In July, SolarWinds CISO Tim Brown and CFO Bart Kalsu found themselves in hot water as they received Securities and Exchange Commission notices of potential enforcement action. The action was related to their alleged violation of securities laws in response to the Russian hack of the Orion network monitoring software in 2020. The software, which is used by over 30,000 organizations, was compromised in the attack.
This incident is just one of several high-profile cases where chief information security officers (CISOs) have faced individual scrutiny for their decisions and actions. As companies continue to handle and access more personal data than ever before, regulators are demanding greater accountability and responsibility from security executives.
Looking back at past cases, two other notable examples come to mind. In May 2023, former Uber chief security officer Joe Sullivan was sentenced to three years’ probation and fined $50,000 for covering up a massive data breach that occurred in 2016. At the time, Uber had recently disclosed another data breach from 2014 that resulted in an FTC investigation. The 2016 breach involved hackers contacting Sullivan directly and stealing the data of approximately 57 million users. Sullivan paid the hackers $100,000 to keep the breach secret from the FTC, leading to his criminal charges.
The case raised concerns among information security professionals, who were worried about the potential liability they could face in similar situations. Many of them believed that Sullivan had done nothing wrong. In the end, Sullivan avoided jail time due to the volume of support he received from industry peers, friends, and family. Nevertheless, the message from the Department of Justice (DOJ) was clear – corporate executives must not conceal important information from the public to protect their reputation.
Another case that highlights the growing scrutiny of CISOs occurred in April of this year. Carlos Abarca, the former chief information officer of TSB Bank, was fined £81,620 (US$103,900) for operational resilience failings. The Prudential Regulation Authority (PRA) found that Abarca had breached its Senior Manager Conduct Rule by failing to ensure that TSB complied with PRA Outsourcing Rules. Specifically, Abarca didn’t take reasonable steps to ensure that a third-party service provider contracted by TSB was capable of handling its responsibilities.
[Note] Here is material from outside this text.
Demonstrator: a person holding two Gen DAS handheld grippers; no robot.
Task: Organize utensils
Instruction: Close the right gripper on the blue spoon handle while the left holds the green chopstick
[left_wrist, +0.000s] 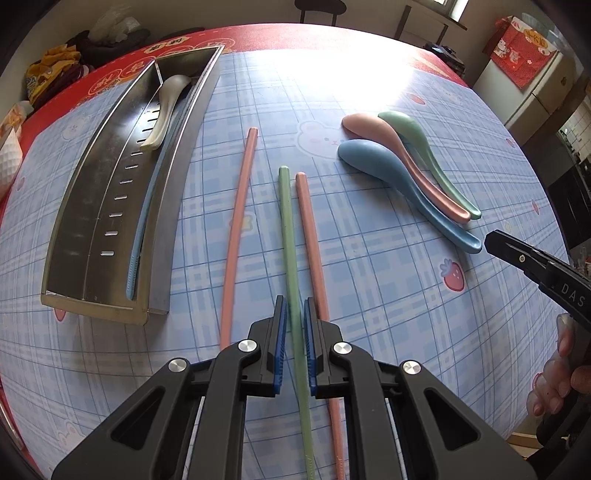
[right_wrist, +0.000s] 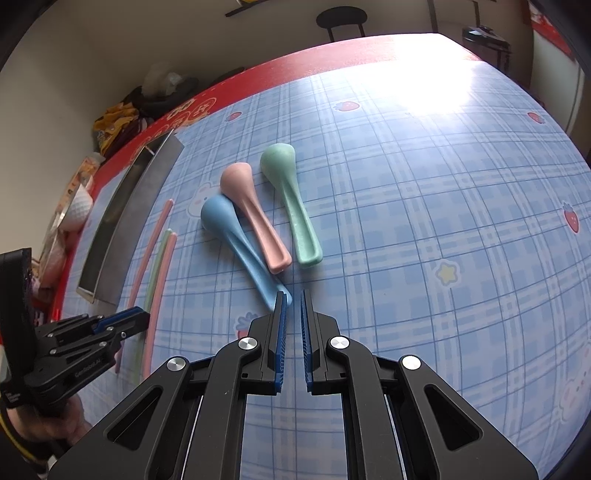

The consequences of Abarca’s failure were significant. In 2018, TSB migrated data to a new IT platform, resulting in technical failures that disrupted banking services and affected a large portion of its 5.2 million customers. The disruption continued for months, causing frustration and inconvenience for many. The case emphasized the importance of senior managers taking responsibility for ensuring that firms effectively manage and supervise outsourcing.
These high-profile cases demonstrate that senior executives can no longer escape accountability for security failings that impact their customers, shareholders, and the wider market. As a result, the role of the CISO is evolving, and greater responsibility and scrutiny come with it.
However, with increased responsibility should come increased compensation. Will CISOs demand higher salaries to reflect their elevated accountability? And will this, in turn, lead to even greater scrutiny from regulators and stakeholders? These are questions that need to be considered as the role of the CISO continues to evolve.
During a panel at this year’s RSA Conference in San Francisco, Gadi Evron, CISO at venture capital firm Team8, highlighted the uncertainty and concern among CISOs following Joe Sullivan’s trial. Many were questioning their role in light of the fact that Sullivan was the only one standing trial. To mitigate the risk of liability, experts suggest conducting crisis communication drills, defining and understanding CISO role responsibilities, using the correct terminology, and maintaining composure in high-pressure situations.
Ultimately, preparation through practice is key to effective business continuity and incident response plans. CISOs and their teams must be ready to respond to cybersecurity incidents and crises, ensuring that the organization is well-equipped to handle any potential security breaches and protect the public’s sensitive information. The evolving landscape of cybersecurity demands proactive and well-prepared security executives who are accountable for the safety of their organizations and its stakeholders.